The focus on interest rates rather than on emergency funds, Whitehead said, "creates a kind of pessimism, a ready made excuse to not save."

"With all the talk about the financial crisis and the job crisis," Whitehead observed, "we have not heard too much about the need for people to save. In fact, in some cases people have decried savings. What we are supposed to do is spend to get us out of this sluggish economy."

Whitehead finds herself bucking against a culture in which, she notes, "it is not OK to drive a 12 year old car or have modest furnishings. There is pressure to consume and to remain competitive with your peers. It takes a lot of intestinal fortitude to resist that.

"We need more messages that this is a good thing to do, and not something that is hard and out of the cultural mainstream," Whitehead said.

A thrift agenda

Part of Whitehead's agenda is to change how young people relate to money. In Philadelphia, she said, she learned that when kids go through the cafeteria line at school, some literally dump money into the trash off their tray.

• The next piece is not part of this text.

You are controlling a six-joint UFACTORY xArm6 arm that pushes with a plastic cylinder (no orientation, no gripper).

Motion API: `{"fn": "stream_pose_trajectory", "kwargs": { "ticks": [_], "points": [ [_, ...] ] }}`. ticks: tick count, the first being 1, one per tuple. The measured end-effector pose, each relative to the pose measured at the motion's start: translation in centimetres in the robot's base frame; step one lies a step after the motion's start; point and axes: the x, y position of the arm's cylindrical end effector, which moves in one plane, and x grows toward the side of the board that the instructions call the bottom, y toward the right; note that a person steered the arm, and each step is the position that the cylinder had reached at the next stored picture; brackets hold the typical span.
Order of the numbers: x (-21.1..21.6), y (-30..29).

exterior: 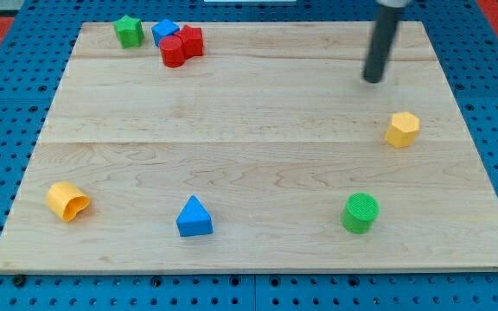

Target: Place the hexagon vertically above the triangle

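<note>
Toward the view's upper right, my tip (pixel 373 80) sits on the wooden board (pixel 249 95), up and a bit left of the yellow hexagon (pixel 402 129), near but apart from it; no pincer on this rig, just a bare rod, so nothing is held. Yellow hexagon lies at the right side, mid-height. Blue triangle (pixel 194 217) is low on the board, left of centre, well apart from the hexagon. Step looks like the approach, push not begun. Next move likely calls for getting the tip round to the hexagon's right side, then shoving it leftward across the board until it lines up above the triangle. Path between looks bare. Other blocks: green cylinder (pixel 360 212) lower right, below the hexagon, out of the way unless the push drifts down; orange block (pixel 67 200) lower left; green star (pixel 129 31), blue block (pixel 164 32) and two red blocks (pixel 181 46) clustered top left, touching, far from the route
</note>
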Motion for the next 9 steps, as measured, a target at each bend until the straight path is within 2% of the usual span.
{"fn": "stream_pose_trajectory", "kwargs": {
  "ticks": [1,2,3,4,5,7,8,9],
  "points": [
    [2.3,1.7],
    [8.1,1.1],
    [14.5,-0.5],
    [17.0,-5.3],
    [14.9,-6.8],
    [15.0,-13.4],
    [14.9,-10.1],
    [19.6,-21.8]
  ]
}}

"As we move toward a cashless society, money becomes an abstraction and the concept of money as a tangible asset gets lost," Whitehead said. "It's no longer something you can hold in your hand, or lay out on a table or put in a piggy bank."

In a modern world, Whitehead said, money "has become more high concept and requires a more rigorous, conceptualized form of discipline — a high level of future mindedness, where things happen in your mind, and not in a tangible way."

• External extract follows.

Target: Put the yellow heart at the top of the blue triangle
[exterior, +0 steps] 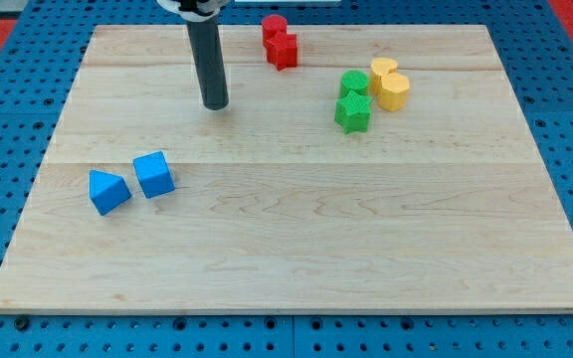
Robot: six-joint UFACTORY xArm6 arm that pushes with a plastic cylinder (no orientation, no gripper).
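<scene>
Yellow heart [384,72] sits upper right, touching yellow round block [394,92] & green blocks [353,99], far from blue triangle [107,191] lower left; my tip [215,103] (bare rod, nothing to open/close) well left of it — risk: push drags neighbours along.

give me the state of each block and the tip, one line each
my tip: on the board, touching no block, well toward the view's top-right of the blue pair
blue triangle: alone at the view's left, nothing above it
blue cube: just right of the triangle, apart
yellow heart: against the other yellow block
green blocks: two, touching, left of the yellows
red blocks: two, touching, near the top edge
</scene>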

"That makes it harder for people who have less education and for kids who, at least in the beginning, are somewhat literal," she added.

Beyond public education, the 2008 report also advocates curtailing "anti-thrift" institutions by reining in exploitative payday lending and state lotteries and by creating incentives for low-income consumers to save for emergencies.

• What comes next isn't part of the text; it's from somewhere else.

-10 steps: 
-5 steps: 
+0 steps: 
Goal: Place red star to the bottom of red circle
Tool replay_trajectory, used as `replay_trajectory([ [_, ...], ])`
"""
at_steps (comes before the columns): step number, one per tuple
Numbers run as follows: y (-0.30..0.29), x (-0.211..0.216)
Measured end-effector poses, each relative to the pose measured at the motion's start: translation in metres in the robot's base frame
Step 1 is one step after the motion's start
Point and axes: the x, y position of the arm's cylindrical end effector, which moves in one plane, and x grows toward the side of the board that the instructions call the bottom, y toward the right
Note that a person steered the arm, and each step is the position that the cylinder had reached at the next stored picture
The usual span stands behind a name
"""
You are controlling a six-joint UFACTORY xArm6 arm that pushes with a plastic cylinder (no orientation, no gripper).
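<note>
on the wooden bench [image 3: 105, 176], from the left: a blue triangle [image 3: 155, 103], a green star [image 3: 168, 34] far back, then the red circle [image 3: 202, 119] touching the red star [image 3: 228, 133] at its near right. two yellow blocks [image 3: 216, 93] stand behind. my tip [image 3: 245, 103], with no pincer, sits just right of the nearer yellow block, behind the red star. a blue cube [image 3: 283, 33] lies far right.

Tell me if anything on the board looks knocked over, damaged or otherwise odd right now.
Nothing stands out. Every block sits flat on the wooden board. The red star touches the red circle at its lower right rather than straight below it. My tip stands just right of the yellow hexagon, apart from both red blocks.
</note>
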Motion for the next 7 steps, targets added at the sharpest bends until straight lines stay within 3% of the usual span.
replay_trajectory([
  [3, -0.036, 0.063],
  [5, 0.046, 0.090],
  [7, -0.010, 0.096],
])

Whitehead is cautiously optimistic about changing cultural values around spending and saving. "We've done it with recycling. It's now embarrassing if you throw things away in a casual and wasteful way. We've done it (with) smoking. We now have strong messages against overconsumption of food that leads to obesity."

At the beginning of the 20th century, Whitehead noted, a wide array of institutions from the YMCA to the National Education Association banded together to encourage savings. It would take "a broad social activism, or some kind of public-private partnership to accomplish this," she said.

A step ahead

Back in Pleasant Grove, the Raffs are at least a step ahead of most consumers in their tax bracket. While they have no permanent emergency fund, they do live on the previous month's income and save and pay cash for major purchases.

Yet the Raffs do not view themselves as models of frugality. "Ideally, we would probably only spend a portion of what we saved, rather than starting over each time," Kevin said.

But in a sense, that's exactly what they did. By saving for the kitchen remodel rather than drawing equity out of their home, they kept that resource on hand — unlike the thousands who maxed out ephemeral equity during the boom and were then upside-down after the crash.

This summer, they are building a new home in Saratoga Springs, and their current home is on the market. The equity they spared will be plowed into the down payment.

In the meantime, they are building more sweat equity by doing much of the detail work on their new home. This week, they laid the wood floors.

Why are the Raffs different? Kevin thinks they may have acquired debt antibodies in their youth. Both Kevin and Steffani came from modest backgrounds.

"There was always enough when we were kids," he said, "but we grew up needing to carefully use what we had."

They also learned by observing some hard lessons from a distance. "When we were first married, we watched several families that we really admired getting in over their heads," Kevin said.

This summer they came back from a family vacation hooked on kayaks. "Come check with us in a couple of years and we'll go kayaking together," they told their friends. Right now, they are saving for that down payment.